**REQUIRED ACTION:** Give again, unaltered, the lines of the listing below that run from the line having "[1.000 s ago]" through the line having "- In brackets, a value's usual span".

**PROVIDED DATA:**
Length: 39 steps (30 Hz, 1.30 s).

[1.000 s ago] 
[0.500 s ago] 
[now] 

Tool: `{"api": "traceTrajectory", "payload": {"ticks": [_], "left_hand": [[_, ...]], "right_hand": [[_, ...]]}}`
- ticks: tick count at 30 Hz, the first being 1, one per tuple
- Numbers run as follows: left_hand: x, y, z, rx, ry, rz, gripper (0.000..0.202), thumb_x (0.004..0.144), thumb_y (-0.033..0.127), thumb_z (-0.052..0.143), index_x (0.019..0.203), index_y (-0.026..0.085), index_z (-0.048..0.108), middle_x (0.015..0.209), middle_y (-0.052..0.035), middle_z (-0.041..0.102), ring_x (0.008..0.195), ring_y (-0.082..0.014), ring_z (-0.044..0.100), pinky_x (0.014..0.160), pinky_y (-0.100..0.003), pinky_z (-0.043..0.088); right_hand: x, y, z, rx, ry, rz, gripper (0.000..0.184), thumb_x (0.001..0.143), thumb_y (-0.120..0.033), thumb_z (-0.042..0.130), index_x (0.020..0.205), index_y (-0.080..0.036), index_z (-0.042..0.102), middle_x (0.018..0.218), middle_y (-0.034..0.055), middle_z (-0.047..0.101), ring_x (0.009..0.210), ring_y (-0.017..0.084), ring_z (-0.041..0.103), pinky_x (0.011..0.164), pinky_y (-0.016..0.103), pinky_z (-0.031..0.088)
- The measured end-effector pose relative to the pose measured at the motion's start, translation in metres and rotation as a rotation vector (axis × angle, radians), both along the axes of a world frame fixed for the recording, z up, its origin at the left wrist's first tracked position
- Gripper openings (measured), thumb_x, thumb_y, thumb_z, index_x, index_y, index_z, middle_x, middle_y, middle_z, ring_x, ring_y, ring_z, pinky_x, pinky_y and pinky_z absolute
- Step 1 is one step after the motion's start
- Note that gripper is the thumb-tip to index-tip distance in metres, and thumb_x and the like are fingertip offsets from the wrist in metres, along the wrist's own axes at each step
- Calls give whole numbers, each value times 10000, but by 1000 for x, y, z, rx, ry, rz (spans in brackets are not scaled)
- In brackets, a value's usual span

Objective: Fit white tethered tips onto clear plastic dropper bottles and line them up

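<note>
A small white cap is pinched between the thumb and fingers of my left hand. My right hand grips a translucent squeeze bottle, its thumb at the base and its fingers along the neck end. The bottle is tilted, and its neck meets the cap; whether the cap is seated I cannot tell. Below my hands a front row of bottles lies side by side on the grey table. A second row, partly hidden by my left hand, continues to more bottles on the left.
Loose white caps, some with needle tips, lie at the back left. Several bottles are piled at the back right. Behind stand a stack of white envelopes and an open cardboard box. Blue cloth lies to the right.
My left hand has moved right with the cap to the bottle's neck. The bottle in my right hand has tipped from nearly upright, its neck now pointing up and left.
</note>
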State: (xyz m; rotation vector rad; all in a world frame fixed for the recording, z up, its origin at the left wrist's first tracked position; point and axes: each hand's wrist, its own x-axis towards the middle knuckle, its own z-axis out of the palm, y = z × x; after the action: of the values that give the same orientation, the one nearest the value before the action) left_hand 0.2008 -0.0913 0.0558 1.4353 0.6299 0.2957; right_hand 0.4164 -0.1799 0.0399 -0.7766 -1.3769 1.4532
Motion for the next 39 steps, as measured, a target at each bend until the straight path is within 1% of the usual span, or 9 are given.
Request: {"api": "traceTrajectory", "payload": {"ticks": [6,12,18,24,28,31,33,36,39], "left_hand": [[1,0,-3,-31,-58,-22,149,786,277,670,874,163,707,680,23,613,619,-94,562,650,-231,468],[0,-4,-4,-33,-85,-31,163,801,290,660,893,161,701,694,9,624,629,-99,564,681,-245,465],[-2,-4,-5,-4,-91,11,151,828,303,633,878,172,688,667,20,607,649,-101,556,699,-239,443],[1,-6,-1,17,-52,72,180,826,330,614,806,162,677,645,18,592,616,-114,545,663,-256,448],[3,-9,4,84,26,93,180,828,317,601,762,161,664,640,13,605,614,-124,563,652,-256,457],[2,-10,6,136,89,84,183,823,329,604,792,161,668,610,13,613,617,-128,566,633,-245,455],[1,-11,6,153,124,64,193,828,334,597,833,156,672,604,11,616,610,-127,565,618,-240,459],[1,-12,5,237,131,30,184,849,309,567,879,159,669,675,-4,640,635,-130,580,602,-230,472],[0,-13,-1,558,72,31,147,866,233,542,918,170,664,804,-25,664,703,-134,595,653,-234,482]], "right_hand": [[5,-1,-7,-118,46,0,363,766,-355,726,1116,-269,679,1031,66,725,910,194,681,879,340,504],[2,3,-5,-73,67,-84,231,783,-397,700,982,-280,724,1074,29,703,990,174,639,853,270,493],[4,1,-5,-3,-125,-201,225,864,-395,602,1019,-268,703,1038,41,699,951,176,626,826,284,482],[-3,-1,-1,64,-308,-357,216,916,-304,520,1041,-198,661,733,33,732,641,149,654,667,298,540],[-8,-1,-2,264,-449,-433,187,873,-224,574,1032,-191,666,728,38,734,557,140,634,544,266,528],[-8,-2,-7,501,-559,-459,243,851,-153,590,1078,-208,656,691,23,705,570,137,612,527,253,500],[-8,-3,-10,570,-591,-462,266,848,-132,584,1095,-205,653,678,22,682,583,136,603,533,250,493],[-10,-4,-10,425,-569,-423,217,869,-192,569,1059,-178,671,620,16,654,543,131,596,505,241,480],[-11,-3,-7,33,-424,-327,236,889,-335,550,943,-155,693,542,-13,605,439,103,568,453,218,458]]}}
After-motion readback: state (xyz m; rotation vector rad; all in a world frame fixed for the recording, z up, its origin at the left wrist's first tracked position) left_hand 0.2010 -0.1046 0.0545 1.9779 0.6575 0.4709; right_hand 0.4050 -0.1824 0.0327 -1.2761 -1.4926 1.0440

**PROBLEM SOLUTION:**
[1.000 s ago] 
[0.500 s ago] 
[now] 

Tool: `{"api": "traceTrajectory", "payload": {"ticks": [_], "left_hand": [[_, ...]], "right_hand": [[_, ...]]}}`
- ticks: tick count at 30 Hz, the first being 1, one per tuple
- Numbers run as follows: left_hand: x, y, z, rx, ry, rz, gripper (0.000..0.202), thumb_x (0.004..0.144), thumb_y (-0.033..0.127), thumb_z (-0.052..0.143), index_x (0.019..0.203), index_y (-0.026..0.085), index_z (-0.048..0.108), middle_x (0.015..0.209), middle_y (-0.052..0.035), middle_z (-0.041..0.102), ring_x (0.008..0.195), ring_y (-0.082..0.014), ring_z (-0.044..0.100), pinky_x (0.014..0.160), pinky_y (-0.100..0.003), pinky_z (-0.043..0.088); right_hand: x, y, z, rx, ry, rz, gripper (0.000..0.184), thumb_x (0.001..0.143), thumb_y (-0.120..0.033), thumb_z (-0.042..0.130), index_x (0.020..0.205), index_y (-0.080..0.036), index_z (-0.042..0.102), middle_x (0.018..0.218), middle_y (-0.034..0.055), middle_z (-0.047..0.101), ring_x (0.009..0.210), ring_y (-0.017..0.084), ring_z (-0.041..0.103), pinky_x (0.011..0.164), pinky_y (-0.016..0.103), pinky_z (-0.031..0.088)
- The measured end-effector pose relative to the pose measured at the motion's start, translation in metres and rotation as a rotation vector (axis × angle, radians), both along the axes of a world frame fixed for the recording, z up, its origin at the left wrist's first tracked position
- Gripper openings (measured), thumb_x, thumb_y, thumb_z, index_x, index_y, index_z, middle_x, middle_y, middle_z, ring_x, ring_y, ring_z, pinky_x, pinky_y and pinky_z absolute
- Step 1 is one step after the motion's start
- Note that gripper is the thumb-tip to index-tip distance in metres, and thumb_x and the like are fingertip offsets from the wrist in metres, along the wrist's own axes at each step
- Calls give whole numbers, each value times 10000, but by 1000 for x, y, z, rx, ry, rz (spans in brackets are not scaled)
- In brackets, a value's usual span

The exercise concludes with that.